La société ne peut pas davantage invoquer une convention de forfait en heures.
En effet, l’article L.3121-41 du code du travail, dispose que la rémunération du salarié ayant conclu une convention de forfait en heures est au moins égale à la rémunération minimale applicable dans l’entreprise pour le nombre d’heures correspondant à son forfait, augmentée des majorations pour heures supplémentaires prévues à l’article L.3121-2.
Or, l’employeur n’a pas respecté ces dispositions, puisqu’il a été vu ci-dessus qu’il n’appliquait pas les minima conventionnels.
La société n’ayant pas réglé à Madame X les heures supplémentaires accomplies au-delà de la 35e heure et jusqu’à la 39e heure, ce grief est retenu.
c) sur la rémunération variable
Le contrat de travail signé le 24 décembre 2010, comporte les dispositions suivantes sur la rémunération variable :
'Rémunération variable et objectifs :
Une rémunération variable sur objectif est établie pour la période du 3/01/2011 au 31/12/2011. L’objectif global du département ingénierie interactive pour 2011 est de produire un chiffre d’affaires HT de 1 298 695 €. Cet indicateur correspond à 80% de notre capacité de production. Notre objectif minimum sur 2011 étant de vendre 70% de l’ensemble des journées de ce pôle.
Deux objectifs sont fixés sur la période : 1-gestion d’un volume de projet :
Sur la période indiquée, Madame X devra assurer la gestion d’un volume de projet correspondant à 600 000 € de chiffre d’affaires HT.
2- rentabilité des projets :
En parallèle, Madame X doit s’assurer de la rentabilité des projets dont elle aura la gestion. Le calcul de rentabilité est basé sur le rapport entre les jours vendus et les jours consommés.

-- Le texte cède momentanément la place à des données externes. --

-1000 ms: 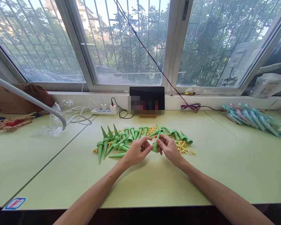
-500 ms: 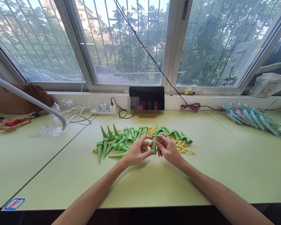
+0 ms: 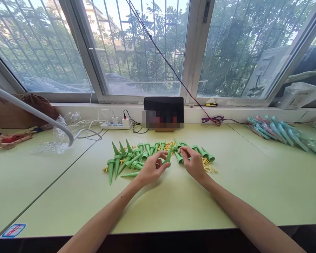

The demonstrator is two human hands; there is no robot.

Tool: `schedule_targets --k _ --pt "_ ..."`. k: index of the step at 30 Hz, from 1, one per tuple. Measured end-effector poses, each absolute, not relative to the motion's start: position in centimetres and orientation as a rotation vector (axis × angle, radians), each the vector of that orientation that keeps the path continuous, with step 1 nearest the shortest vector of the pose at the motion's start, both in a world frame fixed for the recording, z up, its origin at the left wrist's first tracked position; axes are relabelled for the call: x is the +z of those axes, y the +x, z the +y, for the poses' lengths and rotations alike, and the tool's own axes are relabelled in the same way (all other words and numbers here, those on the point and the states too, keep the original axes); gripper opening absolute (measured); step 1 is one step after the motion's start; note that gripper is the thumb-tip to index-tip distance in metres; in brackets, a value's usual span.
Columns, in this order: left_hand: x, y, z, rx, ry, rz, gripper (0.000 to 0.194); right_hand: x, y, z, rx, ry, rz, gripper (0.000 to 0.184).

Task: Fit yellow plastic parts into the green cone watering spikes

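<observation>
My left hand (image 3: 151, 168) holds a green plastic spike (image 3: 170, 154) between thumb and fingers, its tip tilted up. To the right, a short gap away, is my right hand (image 3: 194, 164), its thumb and fingers pinched together. Whatever it may hold is too small to make out. Behind and left of my hands lie several more green spikes (image 3: 117, 163), cone-shaped with wide collars. One green spike (image 3: 178, 157) lies between the two hands. Small yellow T-shaped pieces (image 3: 207, 165) are scattered by my right hand, with more yellow pieces (image 3: 168, 146) at the back.
A dark screen (image 3: 163, 109) stands at the back of the pale green table (image 3: 173, 207). A power strip (image 3: 116, 124) with cables lies left of it. Bagged teal and pink items (image 3: 276, 130) rest at right. A curved white tube (image 3: 42, 114) crosses the left side.
My right hand has moved off the held spike, to the right and slightly up. My left hand keeps the spike, now tilted more. A green spike shows between my hands.
</observation>
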State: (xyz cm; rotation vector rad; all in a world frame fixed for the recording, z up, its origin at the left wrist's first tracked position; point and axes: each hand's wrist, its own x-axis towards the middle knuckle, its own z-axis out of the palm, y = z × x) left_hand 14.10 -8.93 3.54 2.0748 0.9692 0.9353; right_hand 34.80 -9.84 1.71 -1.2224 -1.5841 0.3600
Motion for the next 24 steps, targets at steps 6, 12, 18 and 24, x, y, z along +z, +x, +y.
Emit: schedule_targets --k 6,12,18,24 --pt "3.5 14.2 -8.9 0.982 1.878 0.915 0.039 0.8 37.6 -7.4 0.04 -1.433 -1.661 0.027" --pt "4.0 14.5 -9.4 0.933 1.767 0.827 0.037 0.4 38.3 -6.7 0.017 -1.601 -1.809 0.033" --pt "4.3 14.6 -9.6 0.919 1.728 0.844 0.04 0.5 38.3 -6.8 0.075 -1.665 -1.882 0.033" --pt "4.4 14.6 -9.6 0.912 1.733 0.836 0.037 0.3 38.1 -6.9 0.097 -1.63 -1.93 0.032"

L’outil de suivi de projet 'visual projet’ doit servir de support et de supervision à cet indicateur.(…)
3- déclenchement des primes :
a) une prime de 3 000 € brut sera versée au prorata de l’atteinte de l’objectif avec un seuil de déclenchement de l’objectif à 50 % de l’objectif, si 300 000 € de CA sur l’année 0 euros, si 600 000 € de CA = 100% de la prime,
b) une prime de 3 000 € brut sera versée après atteinte de l’objectif n°2 qui est d’obtenir sur 2011 une rentabilité de 100% lissé sur l’ensemble des projets gérés par Madame X.
Le calcul sera basé sur l’ensemble des projets consommés sur l’année avec un seuil de déclenchement à 0,7. Si ratio à 1,2 sur l’année = 120% de la prime, si ratio à 1 = 100% de la prime, si ratio à 0,8 = 80% de la prime.
c) une prime supplémentaire d’atteinte d’objectif à la fin du premier semestre de 1 000 € brut sera versée si le ratio de rentabilité des projets atteint 85%'.
Suivant avenant du 1er juillet 2011, les objectifs pour la période du 1er juillet au 31 décembre 2011, ont été fixés pour la gestion d’un volume de projet à 350 000 euros de chiffre d’affaires HT, le montant des primes à été arrêté à 1 500 euros, les conditions de déclenchement des primes étant inchangées.
— 1- sur l’absence de fixation d’objectifs
Alors que l’avenant prévoyait qu’un nouvel objectif avec variable et salaire serait proposé pour l’année 2012, il est constant qu’aucun objectif n’a été fixé pour les années suivantes.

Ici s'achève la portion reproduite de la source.